[What is being asked]: Lines below starting with the line with "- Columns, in" and going on through the line with "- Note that" must be output exactly; the rest of the records must be left out.

(Records from a data collection)
———

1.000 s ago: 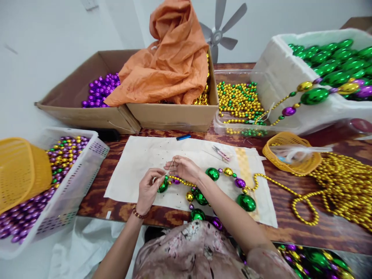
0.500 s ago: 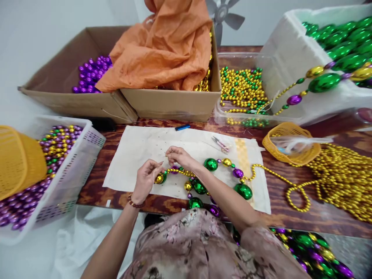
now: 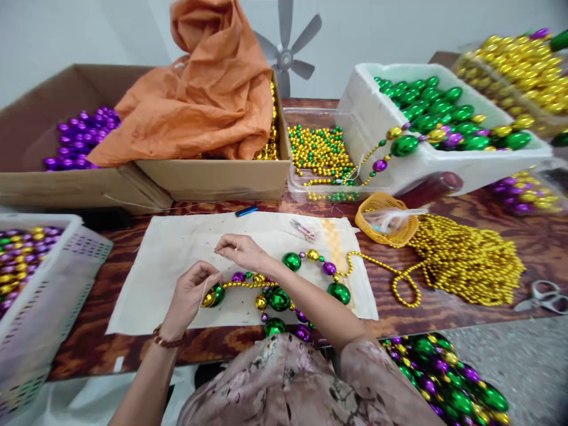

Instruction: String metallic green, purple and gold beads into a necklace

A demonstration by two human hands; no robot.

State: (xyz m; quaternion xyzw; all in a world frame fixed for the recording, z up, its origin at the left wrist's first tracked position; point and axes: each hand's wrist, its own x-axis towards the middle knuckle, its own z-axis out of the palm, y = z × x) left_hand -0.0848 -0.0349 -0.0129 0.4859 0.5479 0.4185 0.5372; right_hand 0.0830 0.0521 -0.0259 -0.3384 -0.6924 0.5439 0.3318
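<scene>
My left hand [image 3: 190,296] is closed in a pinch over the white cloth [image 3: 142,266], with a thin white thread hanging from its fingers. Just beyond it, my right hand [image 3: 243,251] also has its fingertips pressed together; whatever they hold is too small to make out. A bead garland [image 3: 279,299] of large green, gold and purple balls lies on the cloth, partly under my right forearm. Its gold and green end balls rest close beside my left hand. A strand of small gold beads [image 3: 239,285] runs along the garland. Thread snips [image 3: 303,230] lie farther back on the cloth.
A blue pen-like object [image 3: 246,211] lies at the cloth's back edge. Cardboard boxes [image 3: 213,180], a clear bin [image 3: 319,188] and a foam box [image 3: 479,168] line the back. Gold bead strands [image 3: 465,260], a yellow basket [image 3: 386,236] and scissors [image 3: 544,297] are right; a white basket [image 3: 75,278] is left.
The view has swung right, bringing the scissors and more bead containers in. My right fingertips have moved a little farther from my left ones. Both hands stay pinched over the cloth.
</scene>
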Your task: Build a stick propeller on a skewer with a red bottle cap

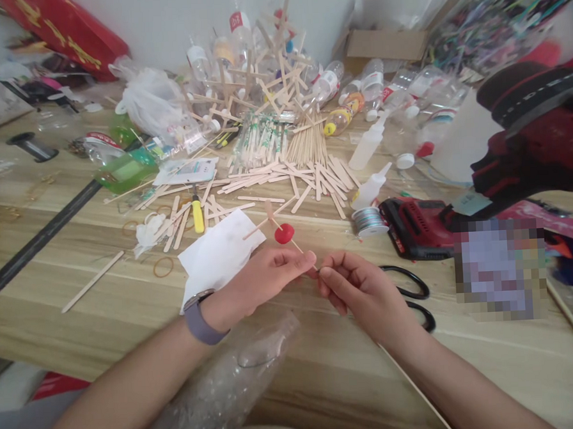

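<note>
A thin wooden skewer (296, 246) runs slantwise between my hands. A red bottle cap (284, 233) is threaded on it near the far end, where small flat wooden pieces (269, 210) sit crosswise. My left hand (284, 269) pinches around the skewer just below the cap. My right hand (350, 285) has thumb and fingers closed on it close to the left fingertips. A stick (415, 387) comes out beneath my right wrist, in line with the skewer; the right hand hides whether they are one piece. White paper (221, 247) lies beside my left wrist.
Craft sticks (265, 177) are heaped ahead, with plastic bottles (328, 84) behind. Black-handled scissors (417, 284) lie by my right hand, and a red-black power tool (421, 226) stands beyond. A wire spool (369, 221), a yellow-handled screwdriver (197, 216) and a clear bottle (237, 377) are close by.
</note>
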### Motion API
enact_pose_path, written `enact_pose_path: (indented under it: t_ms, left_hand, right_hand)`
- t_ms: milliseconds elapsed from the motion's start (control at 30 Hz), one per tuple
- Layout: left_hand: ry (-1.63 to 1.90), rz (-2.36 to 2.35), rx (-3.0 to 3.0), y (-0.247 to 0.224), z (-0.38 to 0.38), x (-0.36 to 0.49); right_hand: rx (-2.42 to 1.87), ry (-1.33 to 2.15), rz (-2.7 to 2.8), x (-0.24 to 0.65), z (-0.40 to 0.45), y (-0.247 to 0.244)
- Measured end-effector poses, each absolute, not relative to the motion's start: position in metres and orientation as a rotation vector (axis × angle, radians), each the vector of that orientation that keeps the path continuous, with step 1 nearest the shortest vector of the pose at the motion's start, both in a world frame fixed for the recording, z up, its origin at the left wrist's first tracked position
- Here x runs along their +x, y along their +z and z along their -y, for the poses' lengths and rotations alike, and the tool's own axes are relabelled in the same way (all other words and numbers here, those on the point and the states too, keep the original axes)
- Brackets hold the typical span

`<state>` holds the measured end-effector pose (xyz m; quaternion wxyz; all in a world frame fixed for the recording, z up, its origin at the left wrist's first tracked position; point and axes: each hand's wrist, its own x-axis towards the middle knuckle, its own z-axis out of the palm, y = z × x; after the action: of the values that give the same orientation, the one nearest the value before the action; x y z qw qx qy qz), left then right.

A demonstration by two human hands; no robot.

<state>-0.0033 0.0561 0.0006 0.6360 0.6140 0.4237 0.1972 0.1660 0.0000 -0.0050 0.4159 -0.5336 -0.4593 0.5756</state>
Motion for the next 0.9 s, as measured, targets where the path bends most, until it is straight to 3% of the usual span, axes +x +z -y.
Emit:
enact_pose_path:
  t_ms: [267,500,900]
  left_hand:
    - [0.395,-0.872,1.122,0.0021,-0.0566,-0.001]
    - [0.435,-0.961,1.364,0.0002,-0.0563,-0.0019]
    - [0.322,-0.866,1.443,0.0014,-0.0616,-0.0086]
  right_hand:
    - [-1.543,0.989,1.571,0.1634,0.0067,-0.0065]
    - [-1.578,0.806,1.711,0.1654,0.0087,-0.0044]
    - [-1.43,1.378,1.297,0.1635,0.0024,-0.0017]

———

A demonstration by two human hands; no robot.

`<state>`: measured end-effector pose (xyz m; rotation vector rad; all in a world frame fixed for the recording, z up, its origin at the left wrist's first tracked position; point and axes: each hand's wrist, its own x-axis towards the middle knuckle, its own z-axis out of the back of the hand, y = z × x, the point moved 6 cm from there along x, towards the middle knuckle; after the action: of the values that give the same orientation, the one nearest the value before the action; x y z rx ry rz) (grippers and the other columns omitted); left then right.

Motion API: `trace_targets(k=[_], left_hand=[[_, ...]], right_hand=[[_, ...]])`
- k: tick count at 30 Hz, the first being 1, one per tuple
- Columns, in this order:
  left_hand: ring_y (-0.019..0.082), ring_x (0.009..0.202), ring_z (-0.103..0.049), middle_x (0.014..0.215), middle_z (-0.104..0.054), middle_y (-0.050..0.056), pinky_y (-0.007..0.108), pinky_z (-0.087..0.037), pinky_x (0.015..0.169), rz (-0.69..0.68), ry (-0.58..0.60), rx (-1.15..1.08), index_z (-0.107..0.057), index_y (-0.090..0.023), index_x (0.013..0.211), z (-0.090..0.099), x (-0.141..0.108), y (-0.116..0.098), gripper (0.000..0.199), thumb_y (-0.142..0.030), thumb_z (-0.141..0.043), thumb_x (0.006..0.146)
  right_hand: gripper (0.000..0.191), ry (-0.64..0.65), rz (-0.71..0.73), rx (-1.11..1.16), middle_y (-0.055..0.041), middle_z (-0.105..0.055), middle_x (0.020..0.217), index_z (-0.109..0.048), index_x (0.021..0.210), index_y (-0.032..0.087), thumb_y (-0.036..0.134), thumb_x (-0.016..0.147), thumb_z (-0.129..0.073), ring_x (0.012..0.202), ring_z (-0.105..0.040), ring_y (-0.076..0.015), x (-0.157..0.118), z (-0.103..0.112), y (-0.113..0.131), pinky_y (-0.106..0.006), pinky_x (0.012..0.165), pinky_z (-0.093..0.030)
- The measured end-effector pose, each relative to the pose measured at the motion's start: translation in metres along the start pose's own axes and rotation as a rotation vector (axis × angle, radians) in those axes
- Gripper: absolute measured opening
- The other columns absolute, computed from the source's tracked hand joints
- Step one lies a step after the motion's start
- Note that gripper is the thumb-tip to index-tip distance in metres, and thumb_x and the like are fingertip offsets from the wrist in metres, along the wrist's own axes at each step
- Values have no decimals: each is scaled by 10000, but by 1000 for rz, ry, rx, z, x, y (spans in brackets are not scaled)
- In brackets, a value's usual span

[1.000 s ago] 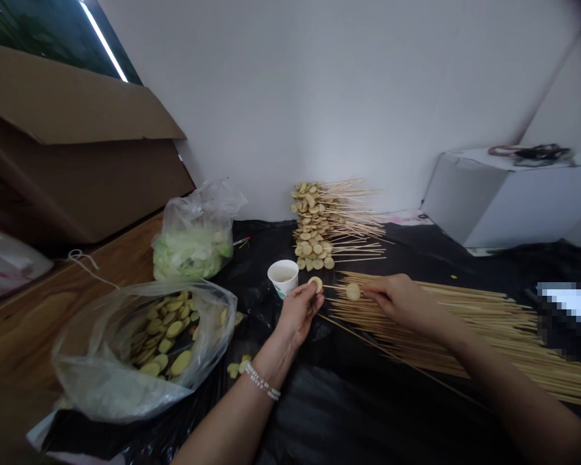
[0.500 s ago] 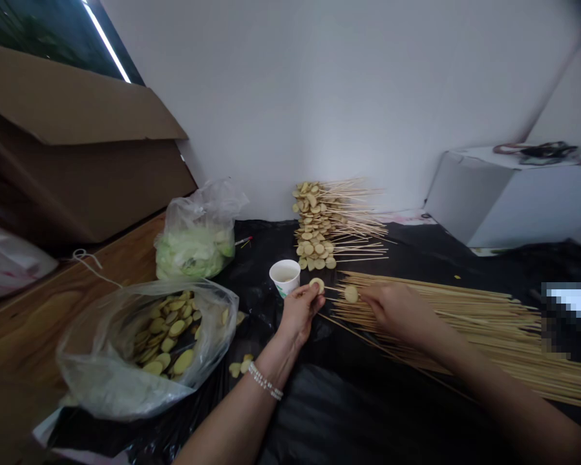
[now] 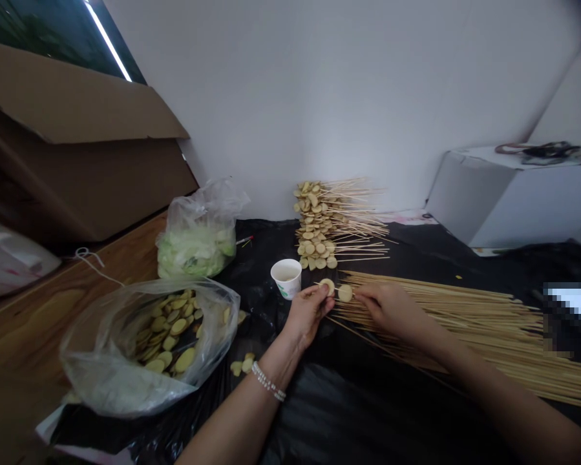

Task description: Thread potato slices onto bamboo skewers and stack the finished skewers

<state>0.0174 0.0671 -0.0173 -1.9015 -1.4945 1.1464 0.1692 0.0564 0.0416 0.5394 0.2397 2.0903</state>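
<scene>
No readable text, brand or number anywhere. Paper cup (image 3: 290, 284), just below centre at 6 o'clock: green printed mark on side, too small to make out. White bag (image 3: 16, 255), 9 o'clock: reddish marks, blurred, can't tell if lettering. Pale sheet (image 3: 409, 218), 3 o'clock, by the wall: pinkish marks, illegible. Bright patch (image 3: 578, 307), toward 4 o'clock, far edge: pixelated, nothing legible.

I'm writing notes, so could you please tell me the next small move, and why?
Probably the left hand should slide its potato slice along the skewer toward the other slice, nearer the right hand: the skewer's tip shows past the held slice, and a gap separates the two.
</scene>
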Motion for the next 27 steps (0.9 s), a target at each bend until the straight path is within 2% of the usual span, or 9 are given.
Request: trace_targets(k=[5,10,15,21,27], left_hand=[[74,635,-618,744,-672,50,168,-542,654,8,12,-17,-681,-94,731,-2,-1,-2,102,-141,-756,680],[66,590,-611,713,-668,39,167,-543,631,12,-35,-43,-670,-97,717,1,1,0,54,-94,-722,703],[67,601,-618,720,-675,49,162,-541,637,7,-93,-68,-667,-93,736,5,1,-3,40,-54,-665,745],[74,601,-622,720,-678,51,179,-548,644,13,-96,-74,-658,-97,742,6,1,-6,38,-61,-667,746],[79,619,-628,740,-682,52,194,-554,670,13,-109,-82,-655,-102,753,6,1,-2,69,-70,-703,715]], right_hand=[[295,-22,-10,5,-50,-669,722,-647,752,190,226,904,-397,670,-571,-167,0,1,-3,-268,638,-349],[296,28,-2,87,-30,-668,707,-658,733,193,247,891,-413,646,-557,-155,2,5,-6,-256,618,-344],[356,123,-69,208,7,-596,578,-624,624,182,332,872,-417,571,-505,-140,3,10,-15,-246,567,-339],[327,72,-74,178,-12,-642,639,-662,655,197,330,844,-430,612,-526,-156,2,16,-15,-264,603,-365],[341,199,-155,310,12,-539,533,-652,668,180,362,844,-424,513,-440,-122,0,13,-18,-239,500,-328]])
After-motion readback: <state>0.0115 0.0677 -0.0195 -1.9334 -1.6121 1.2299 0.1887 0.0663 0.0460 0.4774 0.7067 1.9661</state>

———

[Answer box]:
- Columns, in this order:
  left_hand: ring_y (-0.019..0.082), ring_x (0.009..0.202), ring_z (-0.103..0.049), middle_x (0.014..0.215), middle_z (-0.104..0.054), middle_y (-0.050..0.056), pinky_y (-0.007..0.108), pinky_z (-0.087..0.037), pinky_x (0.015..0.169), rz (-0.69..0.68), ry (-0.58..0.60), rx (-1.15..1.08), index_z (-0.107..0.057), index_y (-0.090..0.023), index_x (0.013..0.211), z (-0.090..0.099), x (-0.141..0.108), y (-0.116..0.098), gripper (0.000..0.199), thumb_y (-0.142..0.030), thumb_z (-0.141..0.043), thumb_x (0.006..0.146)
  right_hand: gripper (0.000..0.191), ry (-0.64..0.65), rz (-0.71..0.73), rx (-1.11..1.16), middle_y (-0.055..0.041), middle_z (-0.105..0.055), middle_x (0.020..0.217), index_z (-0.109..0.048), index_x (0.021..0.210), index_y (-0.032..0.087), thumb_y (-0.036..0.134), thumb_x (-0.016..0.147), thumb_z (-0.129..0.073), ring_x (0.012..0.202), ring_z (-0.105..0.040), ring_y (-0.076..0.015), x (-0.157..0.118), z (-0.103..0.112), y (-0.113..0.131), pinky_y (-0.106..0.006), pinky_x (0.012..0.165), pinky_z (-0.093..0.030)
- The measured end-effector pose, each relative to the pose measured at the motion's start: translation in metres along the start pose's own axes and rotation as a rotation vector (axis × angle, radians) in those axes
- Gripper: absolute measured opening
- The other columns absolute, computed from the source's tracked hand joints
- Step one lies a step after the motion's start
- Note that gripper is the thumb-tip to index-tip distance in metres, and thumb_x and the like are fingertip offsets from the wrist in metres, along the wrist's own axes at each step

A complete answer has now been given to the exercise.